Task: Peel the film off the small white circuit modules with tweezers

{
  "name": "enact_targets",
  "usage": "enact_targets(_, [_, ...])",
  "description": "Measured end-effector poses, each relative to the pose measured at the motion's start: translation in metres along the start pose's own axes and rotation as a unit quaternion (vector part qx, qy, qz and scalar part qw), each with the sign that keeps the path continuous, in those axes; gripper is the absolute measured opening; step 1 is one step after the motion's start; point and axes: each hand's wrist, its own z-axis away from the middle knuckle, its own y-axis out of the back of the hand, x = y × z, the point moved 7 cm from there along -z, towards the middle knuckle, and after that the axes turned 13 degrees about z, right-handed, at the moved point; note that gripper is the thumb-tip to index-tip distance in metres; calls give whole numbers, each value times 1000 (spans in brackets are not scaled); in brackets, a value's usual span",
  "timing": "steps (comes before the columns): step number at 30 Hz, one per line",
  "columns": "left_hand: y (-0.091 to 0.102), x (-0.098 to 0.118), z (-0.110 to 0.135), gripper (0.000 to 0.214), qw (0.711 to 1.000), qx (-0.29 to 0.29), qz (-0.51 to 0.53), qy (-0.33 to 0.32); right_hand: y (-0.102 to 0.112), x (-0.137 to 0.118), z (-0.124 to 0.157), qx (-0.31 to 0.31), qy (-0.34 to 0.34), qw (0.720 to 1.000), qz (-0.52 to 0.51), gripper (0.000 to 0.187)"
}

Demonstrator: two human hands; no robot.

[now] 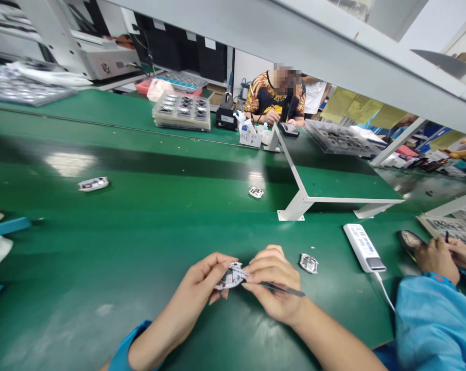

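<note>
Between the thumb and fingers of my left hand point(202, 283) is a small white watch-like housing point(229, 277) with electronic parts inside. My right hand point(274, 281) pinches a pair of tweezers point(282, 289), whose tip reaches into the housing's right side. What the tip touches is too small to make out. A similar housing point(309, 263) lies on the green bench just right of my right hand. Farther off lie another such housing point(256, 192) and a third housing point(93, 184) at the left.
A white-framed riser point(344, 180) stands beyond my right hand. Nearer on the right lies a white device point(364, 248) with a cable. A co-worker's hands point(441, 257) work at the right edge. Stacked trays point(182, 111) sit at the back; another person point(275, 98) sits across.
</note>
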Motion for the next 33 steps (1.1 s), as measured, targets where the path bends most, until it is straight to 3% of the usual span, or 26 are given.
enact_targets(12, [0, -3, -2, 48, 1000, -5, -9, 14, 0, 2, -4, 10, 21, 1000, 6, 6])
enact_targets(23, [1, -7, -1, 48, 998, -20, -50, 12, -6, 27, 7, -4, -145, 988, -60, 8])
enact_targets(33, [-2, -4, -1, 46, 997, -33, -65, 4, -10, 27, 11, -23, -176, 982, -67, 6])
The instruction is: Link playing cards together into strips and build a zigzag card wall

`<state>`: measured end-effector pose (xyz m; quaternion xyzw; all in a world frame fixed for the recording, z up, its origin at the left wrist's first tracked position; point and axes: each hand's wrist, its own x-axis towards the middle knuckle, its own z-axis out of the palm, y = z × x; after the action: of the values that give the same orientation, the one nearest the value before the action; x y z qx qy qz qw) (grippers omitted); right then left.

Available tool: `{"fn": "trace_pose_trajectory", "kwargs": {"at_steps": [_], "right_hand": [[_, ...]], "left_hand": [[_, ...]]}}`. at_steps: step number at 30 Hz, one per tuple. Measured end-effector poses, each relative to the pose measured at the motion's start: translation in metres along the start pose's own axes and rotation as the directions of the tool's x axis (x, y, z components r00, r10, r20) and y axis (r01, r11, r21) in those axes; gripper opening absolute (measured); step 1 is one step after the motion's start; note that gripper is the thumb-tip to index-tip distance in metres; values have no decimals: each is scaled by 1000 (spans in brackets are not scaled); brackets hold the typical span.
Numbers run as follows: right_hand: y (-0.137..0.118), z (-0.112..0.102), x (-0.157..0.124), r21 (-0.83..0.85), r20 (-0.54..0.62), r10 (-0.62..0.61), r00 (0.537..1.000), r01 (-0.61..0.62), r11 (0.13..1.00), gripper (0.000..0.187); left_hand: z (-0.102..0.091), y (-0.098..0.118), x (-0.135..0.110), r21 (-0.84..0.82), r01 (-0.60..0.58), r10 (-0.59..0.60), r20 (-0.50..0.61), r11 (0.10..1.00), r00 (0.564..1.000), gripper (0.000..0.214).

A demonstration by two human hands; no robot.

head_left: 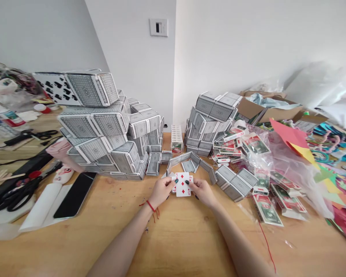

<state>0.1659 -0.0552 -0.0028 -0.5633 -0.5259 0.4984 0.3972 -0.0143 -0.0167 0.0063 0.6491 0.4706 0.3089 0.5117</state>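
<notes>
Across the wooden table [173, 246], stacked blocks of playing cards [95, 127] rise on the left and a smaller pile [212, 117] stands ahead on the right, with a low zigzag wall of cards [190, 157] between them. Loose dollar-printed packs [266, 209] and a clear plastic bag [282, 165] lie to the right, near a cardboard box [265, 109]; scissors [17, 194] and a black tablet [75, 194] lie to the left. A red-diamond card [182, 184] stands upright over the table, just in front of the wall. The left hand [161, 192] and right hand [200, 192] hold it by its side edges, fingers pinched narrow on it.
</notes>
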Motion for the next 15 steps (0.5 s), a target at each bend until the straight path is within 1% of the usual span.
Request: {"fn": "trace_pose_trajectory", "kwargs": {"at_steps": [4,7,10,15], "right_hand": [[0,0,0,-3,-4,6,1000,-7,1000,44],[0,1,0,1,0,19,1000,-19,1000,45],[-2,1,0,6,3,31,1000,-31,1000,45],[-4,2,-1,22,-21,5,1000,-4,1000,44]], "left_hand": [[0,-1,0,23,-14,14,-3,1000,1000,33],[0,-1,0,10,-19,19,3,1000,1000,33],[0,-1,1,-12,-7,7,2,1000,1000,31],[2,1,0,-42,21,-21,1,999,1000,33]]}}
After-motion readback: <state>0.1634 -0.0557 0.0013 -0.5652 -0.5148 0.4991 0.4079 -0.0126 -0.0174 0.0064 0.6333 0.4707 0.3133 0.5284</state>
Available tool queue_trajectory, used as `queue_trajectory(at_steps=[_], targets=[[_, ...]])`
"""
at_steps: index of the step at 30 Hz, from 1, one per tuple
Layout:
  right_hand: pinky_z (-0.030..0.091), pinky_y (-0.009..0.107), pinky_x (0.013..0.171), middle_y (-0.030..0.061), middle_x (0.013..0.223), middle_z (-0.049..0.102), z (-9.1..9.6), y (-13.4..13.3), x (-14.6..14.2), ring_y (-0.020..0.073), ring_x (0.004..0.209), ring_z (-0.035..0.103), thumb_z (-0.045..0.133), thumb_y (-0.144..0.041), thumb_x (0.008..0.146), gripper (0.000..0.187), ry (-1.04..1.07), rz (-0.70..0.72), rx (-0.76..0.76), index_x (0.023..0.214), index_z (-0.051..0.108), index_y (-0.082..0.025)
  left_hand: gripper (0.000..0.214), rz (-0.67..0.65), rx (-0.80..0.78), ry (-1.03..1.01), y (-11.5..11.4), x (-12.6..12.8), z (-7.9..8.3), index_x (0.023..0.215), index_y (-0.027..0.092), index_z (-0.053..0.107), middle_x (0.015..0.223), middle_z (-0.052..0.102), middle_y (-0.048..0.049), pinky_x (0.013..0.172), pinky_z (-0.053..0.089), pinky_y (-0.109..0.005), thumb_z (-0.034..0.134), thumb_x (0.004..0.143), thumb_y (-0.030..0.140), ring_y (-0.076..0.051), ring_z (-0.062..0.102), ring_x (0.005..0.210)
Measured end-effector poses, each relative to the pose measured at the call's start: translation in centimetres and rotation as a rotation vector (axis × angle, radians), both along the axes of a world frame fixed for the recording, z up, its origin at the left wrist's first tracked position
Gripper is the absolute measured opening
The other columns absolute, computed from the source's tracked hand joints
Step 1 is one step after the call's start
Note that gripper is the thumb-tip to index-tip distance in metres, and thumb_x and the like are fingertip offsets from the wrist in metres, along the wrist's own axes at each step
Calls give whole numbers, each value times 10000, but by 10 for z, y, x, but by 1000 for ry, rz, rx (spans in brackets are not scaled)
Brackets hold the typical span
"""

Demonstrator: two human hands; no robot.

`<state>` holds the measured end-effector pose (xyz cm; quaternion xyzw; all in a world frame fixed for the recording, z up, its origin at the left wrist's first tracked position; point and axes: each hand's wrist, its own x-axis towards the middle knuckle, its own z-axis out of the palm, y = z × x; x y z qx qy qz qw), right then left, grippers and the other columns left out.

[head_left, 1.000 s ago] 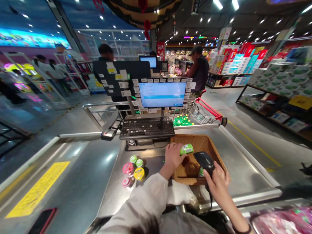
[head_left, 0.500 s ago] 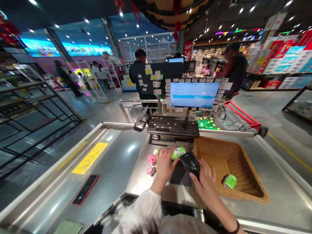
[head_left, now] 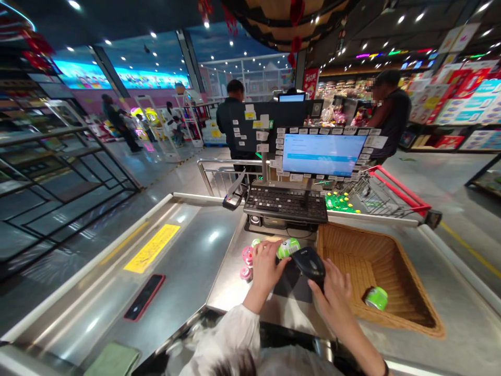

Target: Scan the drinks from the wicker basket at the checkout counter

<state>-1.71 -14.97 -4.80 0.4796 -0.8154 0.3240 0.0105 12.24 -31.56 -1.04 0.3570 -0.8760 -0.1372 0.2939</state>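
My left hand [head_left: 268, 267] is closed on the left end of a small green-and-white container [head_left: 289, 247], held on its side with a barcode showing. Wrapped round a black handheld barcode scanner [head_left: 308, 262] is my right hand [head_left: 335, 286]; the scanner's head points at the container. Beside my left hand stand small pink-topped containers [head_left: 246, 274] and one more with a green top [head_left: 255, 243], partly hidden by my fingers. A similar green container [head_left: 377, 298] lies in the wicker basket [head_left: 420, 292] to the right.
Behind my hands are a keyboard [head_left: 287, 203] and a monitor [head_left: 324, 154]. On the metal counter [head_left: 191, 250] at left lie a phone [head_left: 144, 296] and a folded green cloth [head_left: 112, 359]. A shopping cart [head_left: 403, 190] with green bottles stands beyond, near two people.
The whole view has shifted slightly, so things appear further right. My hands keep hold of the green container and the scanner, with little movement between them.
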Motion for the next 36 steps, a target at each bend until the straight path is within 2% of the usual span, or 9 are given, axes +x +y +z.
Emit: queue_trajectory(at_steps=[3, 6, 10, 13, 17, 20, 24, 30, 36], targets=[[137, 663, 1213, 165, 1510, 514, -1, 1, 0, 329, 1474, 377, 231, -666, 999, 688, -8, -4, 0, 1431, 494, -200, 461, 22, 14, -22, -1, 3, -1, 1284, 292, 648, 1215, 711, -69, 1073, 339, -485, 751, 860, 438, -305, 557, 1205], [148, 653, 1212, 174, 1518, 502, 1, 2, 0, 327, 1473, 376, 214, -685, 990, 726, -24, -8, 3, 1433, 491, -181, 439, 43, 50, -82, -12, 9, -5, 1232, 301, 659, 1209, 713, -44, 1092, 329, -481, 778, 822, 404, -287, 564, 1207], [158, 643, 1213, 173, 1516, 499, 2, 3, 1, 323, 1472, 374, 204, -693, 985, 735, -30, -1, 7, 1417, 506, -180, 456, 54, 105, -259, -48, 19, -12, 1214, 287, 656, 1149, 735, -30, 1163, 273, -472, 786, 789, 386, -260, 598, 1179], [152, 650, 1211, 169, 1507, 508, -1, 3, 1, 324, 1465, 382, 215, -690, 991, 716, -23, 29, 14, 1402, 519, -188, 440, 85, 112, -392, -81, 23, -16, 1236, 289, 653, 1183, 728, -47, 1154, 291, -450, 744, 831, 435, -266, 590, 1209], [136, 667, 1204, 161, 1476, 541, -6, 2, 1, 327, 1447, 401, 232, -679, 1002, 681, 7, 59, -14, 1383, 531, -201, 485, 141, 109, -443, -118, 22, -19, 1292, 257, 608, 1238, 708, -89, 1121, 323, -444, 714, 865, 462, -286, 578, 1239], [150, 662, 1199, 162, 1467, 551, -8, 0, 3, 329, 1442, 409, 249, -666, 1010, 656, 27, 64, -45, 1369, 544, -204, 506, 141, 115, -491, -134, 14, -24, 1297, 238, 584, 1219, 713, -93, 1127, 320, -419, 741, 848, 411, -271, 583, 1237], [168, 651, 1192, 160, 1463, 560, -15, -2, 2, 334, 1433, 422, 269, -643, 1017, 624, 68, 56, -72, 1366, 547, -207, 487, 123, 121, -557, -139, -6, -38, 1281, 245, 589, 1259, 701, -93, 1151, 292, -411, 743, 827, 333, -265, 540, 1300], [185, 648, 1183, 167, 1445, 579, -25, -3, -4, 329, 1401, 464, 250, -654, 1016, 648, 129, 13, -86, 1373, 544, -200, 506, 199, 155, -625, -127, -43, -68, 1292, 194, 586, 1241, 703, -137, 1132, 316, -436, 674, 795, 199, -289, 561, 1270], [178, 650, 1195, 163, 1472, 554, -17, 0, -10, 328, 1439, 422, 234, -665, 1004, 682, 70, -10, -12, 1413, 515, -196, 584, 277, 257, -676, -120, -63, -94, 1342, 122, 579, 1190, 713, -219, 1141, 310, -533, 675, 779, 240, -380, 571, 1286]])
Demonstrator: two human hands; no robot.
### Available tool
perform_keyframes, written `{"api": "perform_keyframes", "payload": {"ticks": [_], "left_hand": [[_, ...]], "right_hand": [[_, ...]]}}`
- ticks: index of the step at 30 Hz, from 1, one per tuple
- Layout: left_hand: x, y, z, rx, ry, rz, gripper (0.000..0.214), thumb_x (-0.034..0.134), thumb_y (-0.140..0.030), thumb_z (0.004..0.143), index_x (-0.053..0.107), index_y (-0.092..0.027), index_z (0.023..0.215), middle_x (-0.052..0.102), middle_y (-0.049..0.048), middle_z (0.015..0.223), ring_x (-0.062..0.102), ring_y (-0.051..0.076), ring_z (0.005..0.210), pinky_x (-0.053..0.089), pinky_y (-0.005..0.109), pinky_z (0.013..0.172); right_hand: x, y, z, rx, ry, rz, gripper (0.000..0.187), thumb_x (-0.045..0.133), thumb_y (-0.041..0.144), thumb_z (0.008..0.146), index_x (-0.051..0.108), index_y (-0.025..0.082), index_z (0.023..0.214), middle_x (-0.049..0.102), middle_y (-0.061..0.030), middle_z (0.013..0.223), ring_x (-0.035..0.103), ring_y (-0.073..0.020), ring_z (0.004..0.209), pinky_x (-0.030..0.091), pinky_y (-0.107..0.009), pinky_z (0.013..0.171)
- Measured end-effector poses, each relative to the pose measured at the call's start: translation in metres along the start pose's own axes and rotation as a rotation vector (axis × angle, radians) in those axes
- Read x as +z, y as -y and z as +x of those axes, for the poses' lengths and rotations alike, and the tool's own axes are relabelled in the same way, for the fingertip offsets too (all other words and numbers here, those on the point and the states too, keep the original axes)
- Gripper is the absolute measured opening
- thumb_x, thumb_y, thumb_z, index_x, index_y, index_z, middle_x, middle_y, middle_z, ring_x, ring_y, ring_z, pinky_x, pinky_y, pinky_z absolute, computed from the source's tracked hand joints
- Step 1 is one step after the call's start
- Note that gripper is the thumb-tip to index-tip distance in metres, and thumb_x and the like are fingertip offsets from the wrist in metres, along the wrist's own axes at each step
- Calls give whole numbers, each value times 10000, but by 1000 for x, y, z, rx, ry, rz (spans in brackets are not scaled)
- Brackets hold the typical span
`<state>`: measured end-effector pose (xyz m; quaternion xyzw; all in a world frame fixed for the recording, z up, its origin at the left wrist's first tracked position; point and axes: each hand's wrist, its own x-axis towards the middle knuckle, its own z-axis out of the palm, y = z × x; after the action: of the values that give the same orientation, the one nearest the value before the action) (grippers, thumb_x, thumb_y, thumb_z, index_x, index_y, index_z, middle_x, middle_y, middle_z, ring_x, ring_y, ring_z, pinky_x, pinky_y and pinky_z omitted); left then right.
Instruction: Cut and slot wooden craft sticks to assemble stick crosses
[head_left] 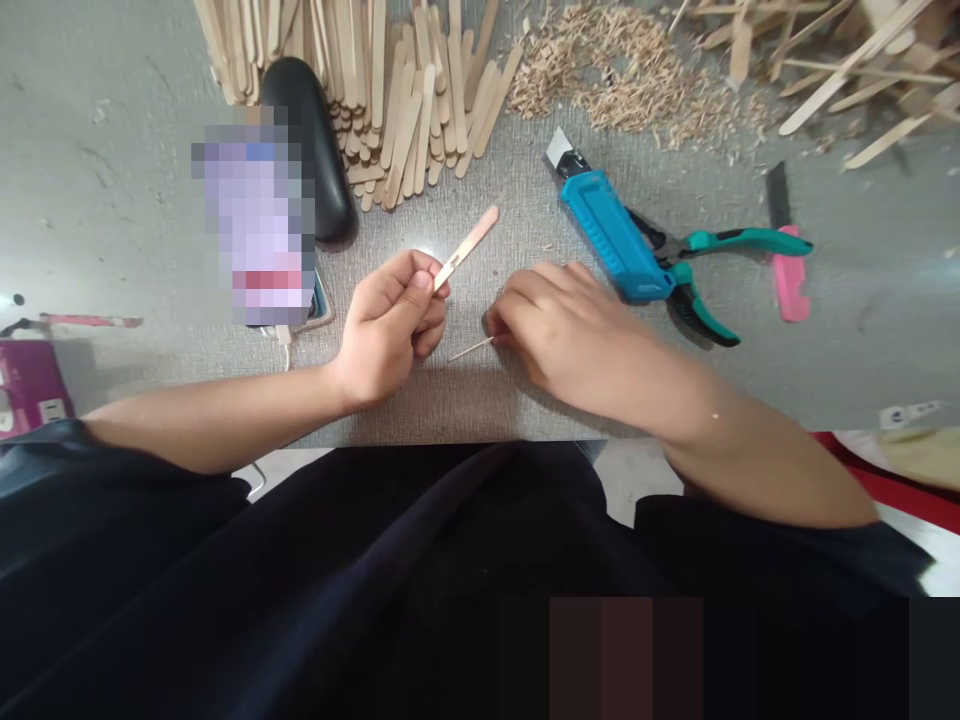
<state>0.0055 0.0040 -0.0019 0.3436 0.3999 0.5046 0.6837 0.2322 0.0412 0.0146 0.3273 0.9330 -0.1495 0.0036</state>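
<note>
My left hand (391,322) is closed in a pinch on a flat wooden craft stick (471,243), which points up and to the right above the grey table (112,180). My right hand (564,325) rests on the table just right of it, fingers curled, pinching a thin wooden sliver (471,348) that lies low over the table and points left. The two hands are a short gap apart.
A heap of wooden sticks (390,80) lies at the back, with wood shavings (622,70) and more sticks (862,60) to the right. A blue utility knife (607,225), teal-handled pliers (705,275), a pink piece (789,285), a black case (319,140) and a blurred phone (262,225) surround the hands.
</note>
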Motion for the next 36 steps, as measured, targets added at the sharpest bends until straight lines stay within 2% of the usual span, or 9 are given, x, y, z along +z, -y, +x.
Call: {"api": "perform_keyframes", "payload": {"ticks": [3,7,10,12,18,29,33,36], "left_hand": [[0,1,-1,17,-5,-4,380,755,-475,1114,548,-233,907,366,-134,628,301,30,456,309,166,465],[-4,7,0,52,26,-19,429,749,-544,1119,541,-238,903,383,-127,641,281,30,460,274,171,456],[-6,11,0,62,73,-20,463,774,-599,1095,550,-241,904,381,-127,621,281,35,459,240,176,445],[-6,12,0,63,99,-12,471,771,-621,1092,552,-246,911,375,-130,601,270,38,454,226,182,436],[-5,10,-2,28,177,7,454,734,-628,1114,548,-255,934,370,-131,574,264,50,450,240,200,420],[-8,10,2,-4,322,44,387,647,-589,1169,536,-261,998,389,-139,547,285,64,422,283,207,414],[-9,8,2,-35,338,29,375,646,-573,1173,544,-255,1003,404,-138,546,309,61,411,300,196,410],[-8,5,1,-81,310,18,397,676,-598,1152,550,-256,994,401,-136,549,313,61,410,292,195,407]], "right_hand": [[5,-8,1,-23,-180,82,206,509,136,1084,689,206,1010,749,-140,1084,682,-328,1052,464,-467,869],[5,-18,4,130,-399,526,94,626,209,1075,635,256,993,712,-30,910,670,-214,822,513,-399,749],[5,-14,7,242,-461,813,202,725,391,1109,649,279,958,671,6,820,630,-166,684,512,-359,631],[7,-9,8,270,-510,911,294,773,507,1100,671,282,939,676,9,806,622,-153,647,523,-348,593],[9,2,10,254,-563,945,279,852,494,1053,747,265,933,729,6,813,642,-132,642,547,-310,574],[10,15,13,251,-621,951,363,869,580,1041,778,249,921,800,-8,854,703,-133,662,563,-307,573],[6,17,14,284,-618,957,445,873,680,1002,772,261,896,805,-10,837,690,-145,633,557,-332,550],[4,19,14,323,-613,968,431,917,679,959,775,281,874,805,-21,838,698,-173,653,573,-367,578]]}}
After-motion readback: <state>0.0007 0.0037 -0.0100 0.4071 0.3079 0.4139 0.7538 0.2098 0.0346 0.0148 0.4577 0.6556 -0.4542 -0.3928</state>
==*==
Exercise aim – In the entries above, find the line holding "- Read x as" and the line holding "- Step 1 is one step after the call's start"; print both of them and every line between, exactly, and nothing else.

Answer for this exercise –
- Read x as +z, y as -y and z as +x of those axes, for the poses' lengths and rotations alike, and the tool's own axes are relabelled in the same way, for the fingertip offsets too (all other words and numbers here, those on the point and the states too, keep the original axes)
- Gripper is the absolute measured opening
- thumb_x, thumb_y, thumb_z, index_x, index_y, index_z, middle_x, middle_y, middle_z, ring_x, ring_y, ring_z, pinky_x, pinky_y, pinky_z absolute, computed from the source's tracked hand joints
- Step 1 is one step after the call's start

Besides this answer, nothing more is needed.